Le presenti indicazioni vanno integrate, in funzione della presenza di ulteriori attività complementari nello specifico contesto, con le misure previste per dette attività dagli specifici protocolli regionali, per quanto compatibili. In particolare, si fa riferimento alle indicazioni relative alla somministrazione di alimenti e bevande e alla pulizia e disinfezione di locali e attrezzature.


MISURE
- Predisporre una adeguata informazione sulle misure di prevenzione, comprensibile anche per i clienti di altra nazionalità, sia mediante l'ausilio di apposita segnaletica e cartellonistica e/o sistemi audio-video, sia ricorrendo a eventuale personale addetto, incaricato di monitorare e promuovere il rispetto delle misure di prevenzione facendo anche riferimento al senso di responsabilità del visitatore stesso.
- Potrà essere rilevata la temperatura corporea, impedendo l'accesso in caso di temperatura > 37,5 °C.
- Riorganizzare gli spazi e la dislocazione delle apparecchiature (giochi, terminali ed apparecchi VLT/AWP, tavoli del bingo, ecc.) per garantire l'accesso in modo ordinato, al fine di evitare assembramenti di persone e di assicurare il mantenimento di almeno 1 metro di separazione tra gli utenti, ad eccezione delle persone che, in base alle disposizioni vigenti, non siano soggette al distanziamento interpersonale; detto ultimo aspetto afferisce alla responsabilità individuale. Se possibile organizzare percorsi separati per l'entrata e per l'uscita.
- Il gestore è tenuto, in ragione delle aree a disposizione, a calcolare e a gestire le entrate dei clienti in tutte le aree (comprese le aree distributori di bevande e/o snack, aree fumatori, ecc.) per evitare assembramenti, come indicato al punto precedente.
- Laddove possibile, privilegiare l'utilizzo degli spazi esterni (giardini, terrazze, plateatici), sempre nel rispetto del distanziamento di almeno 1 metro.
- Il personale di servizio deve utilizzare la mascherina e deve procedere ad una frequente igienizzazione delle mani.
- La postazione dedicata alla cassa può essere dotata di barriere fisiche (es. schermi); in alternativa il personale deve indossare la mascherina e avere a disposizione gel igienizzante per le mani. In ogni caso, favorire modalità di pagamento elettroniche.
- Dotare il locale di dispenser con soluzioni igienizzanti per l'igiene delle mani dei clienti in punti ben visibili all'entrata, prevedendo l'obbligo di frizionarsi le mani già in entrata. Altresì prevedere la collocazione di dispenser in vari punti del locale in modo da favorire da parte dei frequentatori l'igiene delle mani.

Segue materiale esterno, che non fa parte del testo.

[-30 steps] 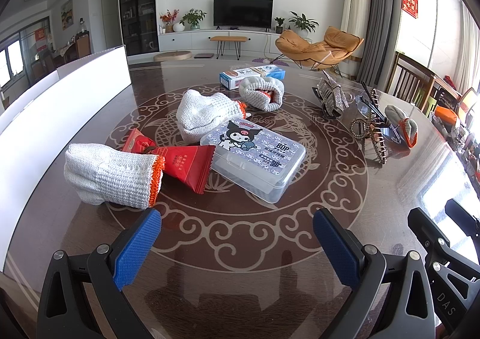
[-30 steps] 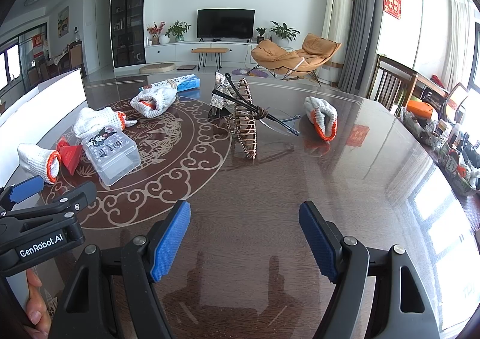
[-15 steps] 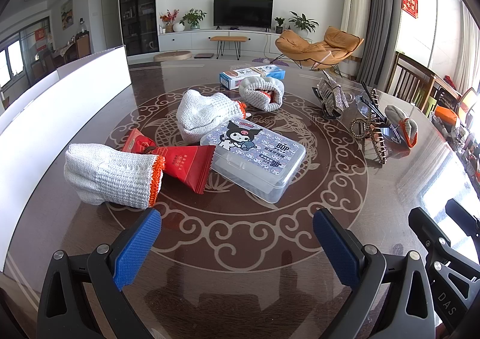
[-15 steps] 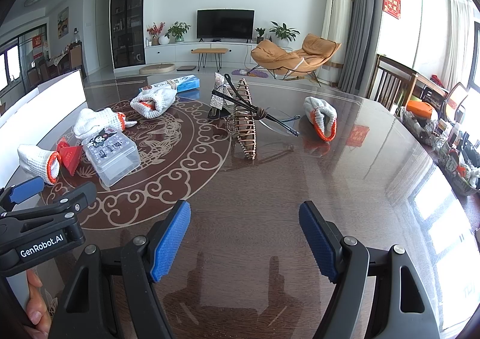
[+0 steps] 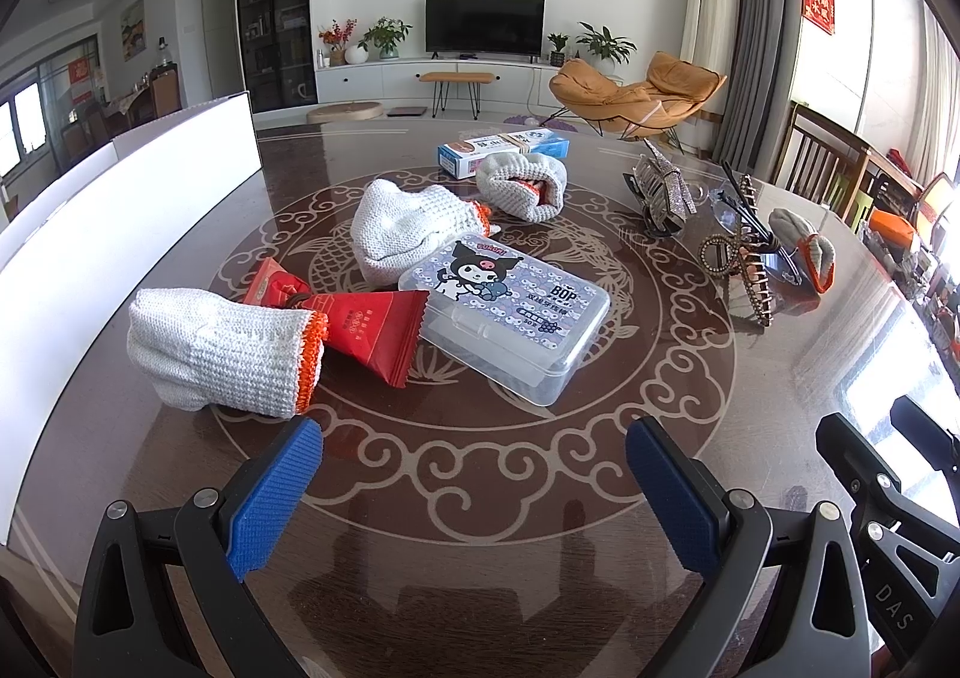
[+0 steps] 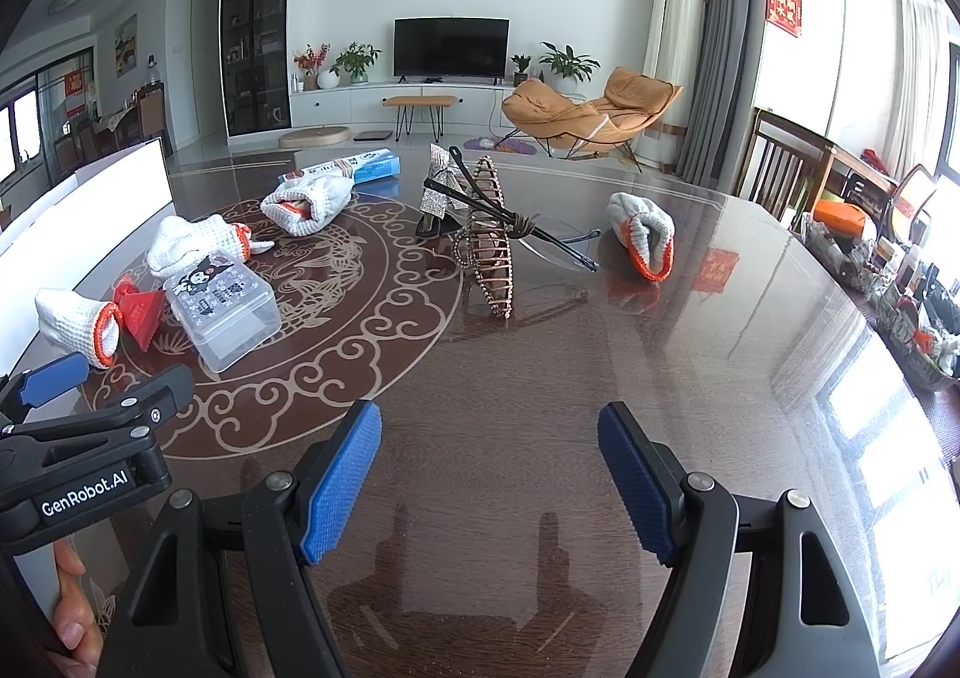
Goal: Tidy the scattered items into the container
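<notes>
Scattered items lie on a dark round table (image 5: 480, 474). Nearest my left gripper (image 5: 474, 489), which is open and empty, are a rolled white glove (image 5: 222, 357), a red packet (image 5: 366, 333) and a clear cartoon-printed plastic box (image 5: 504, 312). Two more white gloves (image 5: 408, 231) (image 5: 522, 186) and a blue-white carton (image 5: 501, 150) lie farther back. The white container wall (image 5: 126, 216) runs along the left. My right gripper (image 6: 489, 483) is open and empty, well short of the hair claws (image 6: 489, 252), glasses (image 6: 558, 243) and a grey glove (image 6: 642, 234).
A second glittery hair claw (image 5: 663, 192) stands at mid right. A basket of small items (image 6: 900, 300) sits at the table's right edge, with wooden chairs (image 6: 786, 168) behind it. A hand (image 6: 72, 612) holds the left gripper's body (image 6: 78, 456).
</notes>
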Motion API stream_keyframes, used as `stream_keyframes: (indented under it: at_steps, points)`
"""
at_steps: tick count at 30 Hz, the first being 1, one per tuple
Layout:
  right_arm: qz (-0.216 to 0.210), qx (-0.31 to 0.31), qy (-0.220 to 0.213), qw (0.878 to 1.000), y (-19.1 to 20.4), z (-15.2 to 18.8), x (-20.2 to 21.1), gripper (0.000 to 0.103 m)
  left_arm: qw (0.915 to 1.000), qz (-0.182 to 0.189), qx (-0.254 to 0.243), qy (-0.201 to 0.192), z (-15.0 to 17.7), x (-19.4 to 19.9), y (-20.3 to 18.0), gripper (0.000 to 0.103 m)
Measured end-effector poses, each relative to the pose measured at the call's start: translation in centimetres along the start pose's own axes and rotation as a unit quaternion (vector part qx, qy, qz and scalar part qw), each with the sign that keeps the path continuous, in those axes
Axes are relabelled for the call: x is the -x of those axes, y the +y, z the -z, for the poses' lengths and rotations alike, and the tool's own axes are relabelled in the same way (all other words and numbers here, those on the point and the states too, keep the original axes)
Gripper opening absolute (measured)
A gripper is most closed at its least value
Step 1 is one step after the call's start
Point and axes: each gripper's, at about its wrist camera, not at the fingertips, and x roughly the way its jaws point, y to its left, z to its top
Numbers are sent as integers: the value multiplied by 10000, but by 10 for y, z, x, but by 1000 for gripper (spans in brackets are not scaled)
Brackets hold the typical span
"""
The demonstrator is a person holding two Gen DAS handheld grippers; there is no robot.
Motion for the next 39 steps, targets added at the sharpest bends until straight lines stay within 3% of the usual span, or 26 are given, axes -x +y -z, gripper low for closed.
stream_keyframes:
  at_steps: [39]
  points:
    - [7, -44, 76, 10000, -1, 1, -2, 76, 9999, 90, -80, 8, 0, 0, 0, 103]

- I clienti dovranno indossare la mascherina negli ambienti al chiuso e all'esterno tutte le volte che non è possibile rispettare la distanza interpersonale di 1 metro.
- Dopo l'utilizzo da parte di ogni singolo soggetto, è necessario assicurare pulizia e disinfezione delle superfici dei giochi a contatto con le mani (pulsantiere, maniglie, ecc).
- Le apparecchiature che non possono essere pulite e disinfettate non devono essere usate. Non possono altresì essere usati i giochi a uso collettivo in cui non sia possibile il distanziamento interpersonale di almeno 1 metro.
- Favorire il ricambio d'aria negli ambienti interni. In ragione dell'affollamento e del tempo di permanenza degli occupanti, dovrà essere verificata l'efficacia degli impianti al fine di garantire l'adeguatezza delle portate di aria esterna secondo le normative vigenti. In ogni caso, l'affollamento deve essere correlato alle portate effettive di aria esterna. Per gli impianti di condizionamento, è obbligatorio, se tecnicamente possibile, escludere totalmente la funzione di ricircolo dell'aria. In ogni caso vanno rafforzate ulteriormente le misure per il ricambio d'aria naturale e/o attraverso l'impianto, e va garantita la pulizia, ad impianto fermo, dei filtri dell'aria di ricircolo per mantenere i livelli di filtrazione/rimozione adeguati. Se tecnicamente possibile, va aumentata la capacità filtrante del ricircolo, sostituendo i filtri esistenti con filtri di classe superiore, garantendo il mantenimento delle portate. Nei servizi igienici va mantenuto in funzione continuata l'estrattore d'aria.